> **Try it**: Would you transcribe the whole listing exactly and drop its images?
Entries shown section start
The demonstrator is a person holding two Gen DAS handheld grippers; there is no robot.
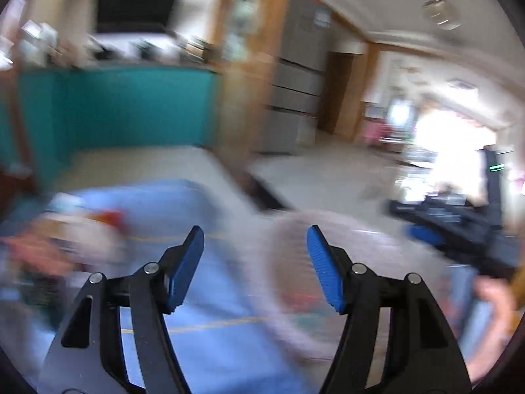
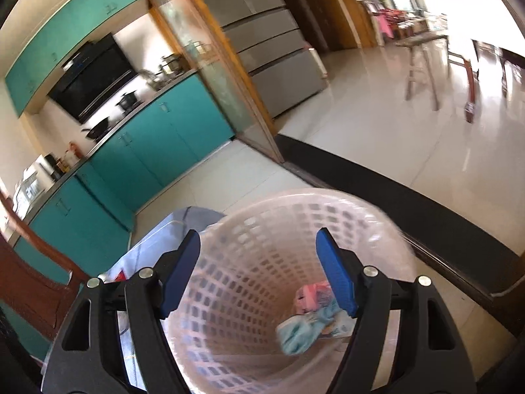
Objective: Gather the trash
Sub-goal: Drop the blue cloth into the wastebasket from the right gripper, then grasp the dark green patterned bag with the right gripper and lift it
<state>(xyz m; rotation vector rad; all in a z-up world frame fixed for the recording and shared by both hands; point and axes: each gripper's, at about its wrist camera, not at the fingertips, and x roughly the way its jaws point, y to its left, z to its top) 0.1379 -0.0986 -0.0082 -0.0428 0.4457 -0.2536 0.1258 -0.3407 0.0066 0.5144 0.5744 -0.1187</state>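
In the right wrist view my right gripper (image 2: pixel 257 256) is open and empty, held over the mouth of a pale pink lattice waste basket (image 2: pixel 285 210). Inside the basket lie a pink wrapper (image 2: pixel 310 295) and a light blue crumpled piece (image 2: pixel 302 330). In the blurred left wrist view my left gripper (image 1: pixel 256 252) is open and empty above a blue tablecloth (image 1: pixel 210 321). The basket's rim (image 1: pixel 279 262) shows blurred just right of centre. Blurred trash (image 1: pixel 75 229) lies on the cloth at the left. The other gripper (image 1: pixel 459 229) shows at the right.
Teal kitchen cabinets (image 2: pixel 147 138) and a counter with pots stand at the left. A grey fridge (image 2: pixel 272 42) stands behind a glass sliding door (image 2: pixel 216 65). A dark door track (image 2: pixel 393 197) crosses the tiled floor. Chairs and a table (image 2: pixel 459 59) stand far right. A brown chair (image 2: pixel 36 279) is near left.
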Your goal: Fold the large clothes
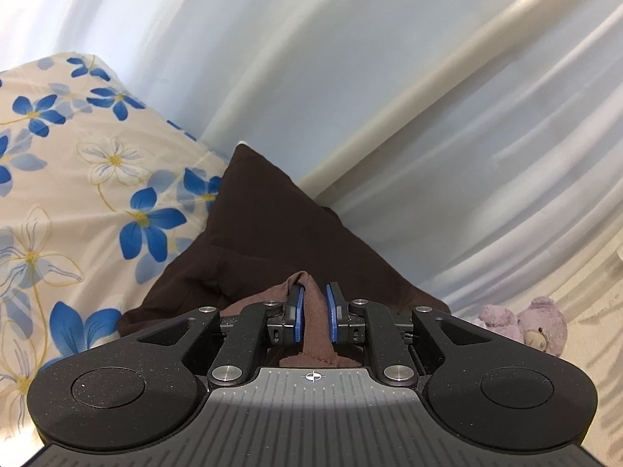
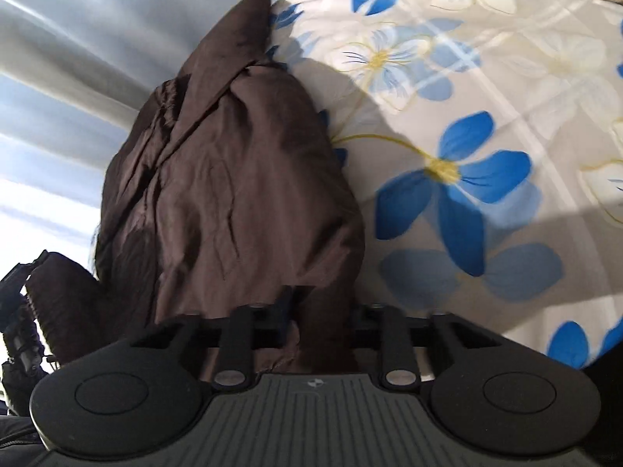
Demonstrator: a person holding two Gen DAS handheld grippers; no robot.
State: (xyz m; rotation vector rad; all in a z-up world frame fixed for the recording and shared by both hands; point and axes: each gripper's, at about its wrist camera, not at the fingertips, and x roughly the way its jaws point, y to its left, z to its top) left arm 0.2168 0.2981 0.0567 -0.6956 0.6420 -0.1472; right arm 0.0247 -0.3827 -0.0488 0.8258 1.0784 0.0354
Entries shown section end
> **Answer space**:
The demonstrator is a person holding two Gen DAS handheld grippers; there is no robot.
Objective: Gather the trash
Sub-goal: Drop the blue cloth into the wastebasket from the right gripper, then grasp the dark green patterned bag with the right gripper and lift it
<state>(xyz m; rotation vector rad; all in a z-up world frame fixed for the recording and shared by both hands; point and axes: each gripper's, at about its wrist camera, not at the fingertips, and x roughly the way its jaws point, y to its left, z to its top) 0.1379 -0.0986 -0.0082 -0.0428 0.4457 -0.2536 0.1258 -0.3407 0.0066 0.5144 0.5744 -0.1187</state>
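In the right wrist view my right gripper (image 2: pixel 257 256) is open and empty, held over the mouth of a pale pink lattice waste basket (image 2: pixel 285 210). Inside the basket lie a pink wrapper (image 2: pixel 310 295) and a light blue crumpled piece (image 2: pixel 302 330). In the blurred left wrist view my left gripper (image 1: pixel 256 252) is open and empty above a blue tablecloth (image 1: pixel 210 321). The basket's rim (image 1: pixel 279 262) shows blurred just right of centre. Blurred trash (image 1: pixel 75 229) lies on the cloth at the left. The other gripper (image 1: pixel 459 229) shows at the right.
Teal kitchen cabinets (image 2: pixel 147 138) and a counter with pots stand at the left. A grey fridge (image 2: pixel 272 42) stands behind a glass sliding door (image 2: pixel 216 65). A dark door track (image 2: pixel 393 197) crosses the tiled floor. Chairs and a table (image 2: pixel 459 59) stand far right. A brown chair (image 2: pixel 36 279) is near left.
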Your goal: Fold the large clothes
Demonstrator: a person holding two Gen DAS handheld grippers; no robot.
State: (xyz m; rotation vector rad; all in a z-up world frame fixed for the recording and shared by both hands; point and axes: each gripper's, at about its wrist camera, not at the fingertips, and x roughly the way its jaws point, y to its left, z to its top) left arm 0.2168 0.2981 0.0567 -0.6956 0.6420 -0.1472; right arm 0.0247 -0.3827 -0.0488 0.8258 1.0784 0.0354

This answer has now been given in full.